■ **ABOUT THIS TASK**
Every line of the listing is to be printed again exactly.

::: RECORDED INFORMATION

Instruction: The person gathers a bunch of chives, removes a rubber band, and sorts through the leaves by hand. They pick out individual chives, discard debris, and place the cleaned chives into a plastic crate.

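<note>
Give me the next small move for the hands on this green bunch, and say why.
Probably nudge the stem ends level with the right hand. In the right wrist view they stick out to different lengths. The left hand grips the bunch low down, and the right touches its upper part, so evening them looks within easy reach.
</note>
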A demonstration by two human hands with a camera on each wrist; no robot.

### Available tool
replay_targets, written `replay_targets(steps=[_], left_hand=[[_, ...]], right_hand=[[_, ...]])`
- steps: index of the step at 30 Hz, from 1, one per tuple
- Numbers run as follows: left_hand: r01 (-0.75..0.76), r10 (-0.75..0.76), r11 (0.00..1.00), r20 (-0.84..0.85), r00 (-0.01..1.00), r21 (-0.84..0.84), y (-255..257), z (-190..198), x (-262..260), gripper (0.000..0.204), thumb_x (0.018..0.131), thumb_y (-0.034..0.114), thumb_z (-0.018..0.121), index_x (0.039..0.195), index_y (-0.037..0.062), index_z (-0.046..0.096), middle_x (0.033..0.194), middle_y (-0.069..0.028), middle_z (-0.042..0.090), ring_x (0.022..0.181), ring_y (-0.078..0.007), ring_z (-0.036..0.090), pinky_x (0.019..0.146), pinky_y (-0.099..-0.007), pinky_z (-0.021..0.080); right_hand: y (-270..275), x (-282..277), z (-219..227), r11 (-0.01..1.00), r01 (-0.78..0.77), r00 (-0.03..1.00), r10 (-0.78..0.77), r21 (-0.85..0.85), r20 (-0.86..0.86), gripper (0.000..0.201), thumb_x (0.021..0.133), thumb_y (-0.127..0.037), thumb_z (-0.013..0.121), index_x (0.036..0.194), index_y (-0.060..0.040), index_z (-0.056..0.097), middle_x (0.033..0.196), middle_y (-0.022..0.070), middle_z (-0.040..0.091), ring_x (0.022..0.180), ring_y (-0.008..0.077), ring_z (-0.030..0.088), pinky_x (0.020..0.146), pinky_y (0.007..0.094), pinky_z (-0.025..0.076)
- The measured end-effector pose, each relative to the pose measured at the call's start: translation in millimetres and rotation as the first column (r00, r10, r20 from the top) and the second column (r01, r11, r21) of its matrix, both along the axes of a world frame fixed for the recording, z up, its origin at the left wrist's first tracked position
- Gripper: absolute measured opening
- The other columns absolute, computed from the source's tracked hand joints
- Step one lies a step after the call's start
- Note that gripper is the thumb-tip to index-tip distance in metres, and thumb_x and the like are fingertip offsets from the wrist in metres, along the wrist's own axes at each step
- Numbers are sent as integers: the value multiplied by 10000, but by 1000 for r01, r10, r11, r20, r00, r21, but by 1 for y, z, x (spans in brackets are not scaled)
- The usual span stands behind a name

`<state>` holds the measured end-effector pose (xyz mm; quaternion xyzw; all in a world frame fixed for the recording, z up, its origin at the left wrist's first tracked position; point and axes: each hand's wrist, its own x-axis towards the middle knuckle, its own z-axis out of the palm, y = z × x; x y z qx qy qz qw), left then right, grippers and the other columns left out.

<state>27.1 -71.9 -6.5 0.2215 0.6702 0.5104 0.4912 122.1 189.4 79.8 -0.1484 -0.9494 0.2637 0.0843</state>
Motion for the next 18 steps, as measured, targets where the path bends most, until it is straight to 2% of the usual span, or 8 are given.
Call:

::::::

■ **REPLY TO THE EXERCISE**
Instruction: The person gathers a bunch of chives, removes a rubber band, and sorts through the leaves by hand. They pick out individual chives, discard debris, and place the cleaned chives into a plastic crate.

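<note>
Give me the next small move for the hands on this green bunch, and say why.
Probably nudge the stem ends level with the right hand. In the right wrist view they stick out to different lengths. The left hand grips the bunch low down, and the right touches its upper part, so evening them looks within easy reach.
</note>
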A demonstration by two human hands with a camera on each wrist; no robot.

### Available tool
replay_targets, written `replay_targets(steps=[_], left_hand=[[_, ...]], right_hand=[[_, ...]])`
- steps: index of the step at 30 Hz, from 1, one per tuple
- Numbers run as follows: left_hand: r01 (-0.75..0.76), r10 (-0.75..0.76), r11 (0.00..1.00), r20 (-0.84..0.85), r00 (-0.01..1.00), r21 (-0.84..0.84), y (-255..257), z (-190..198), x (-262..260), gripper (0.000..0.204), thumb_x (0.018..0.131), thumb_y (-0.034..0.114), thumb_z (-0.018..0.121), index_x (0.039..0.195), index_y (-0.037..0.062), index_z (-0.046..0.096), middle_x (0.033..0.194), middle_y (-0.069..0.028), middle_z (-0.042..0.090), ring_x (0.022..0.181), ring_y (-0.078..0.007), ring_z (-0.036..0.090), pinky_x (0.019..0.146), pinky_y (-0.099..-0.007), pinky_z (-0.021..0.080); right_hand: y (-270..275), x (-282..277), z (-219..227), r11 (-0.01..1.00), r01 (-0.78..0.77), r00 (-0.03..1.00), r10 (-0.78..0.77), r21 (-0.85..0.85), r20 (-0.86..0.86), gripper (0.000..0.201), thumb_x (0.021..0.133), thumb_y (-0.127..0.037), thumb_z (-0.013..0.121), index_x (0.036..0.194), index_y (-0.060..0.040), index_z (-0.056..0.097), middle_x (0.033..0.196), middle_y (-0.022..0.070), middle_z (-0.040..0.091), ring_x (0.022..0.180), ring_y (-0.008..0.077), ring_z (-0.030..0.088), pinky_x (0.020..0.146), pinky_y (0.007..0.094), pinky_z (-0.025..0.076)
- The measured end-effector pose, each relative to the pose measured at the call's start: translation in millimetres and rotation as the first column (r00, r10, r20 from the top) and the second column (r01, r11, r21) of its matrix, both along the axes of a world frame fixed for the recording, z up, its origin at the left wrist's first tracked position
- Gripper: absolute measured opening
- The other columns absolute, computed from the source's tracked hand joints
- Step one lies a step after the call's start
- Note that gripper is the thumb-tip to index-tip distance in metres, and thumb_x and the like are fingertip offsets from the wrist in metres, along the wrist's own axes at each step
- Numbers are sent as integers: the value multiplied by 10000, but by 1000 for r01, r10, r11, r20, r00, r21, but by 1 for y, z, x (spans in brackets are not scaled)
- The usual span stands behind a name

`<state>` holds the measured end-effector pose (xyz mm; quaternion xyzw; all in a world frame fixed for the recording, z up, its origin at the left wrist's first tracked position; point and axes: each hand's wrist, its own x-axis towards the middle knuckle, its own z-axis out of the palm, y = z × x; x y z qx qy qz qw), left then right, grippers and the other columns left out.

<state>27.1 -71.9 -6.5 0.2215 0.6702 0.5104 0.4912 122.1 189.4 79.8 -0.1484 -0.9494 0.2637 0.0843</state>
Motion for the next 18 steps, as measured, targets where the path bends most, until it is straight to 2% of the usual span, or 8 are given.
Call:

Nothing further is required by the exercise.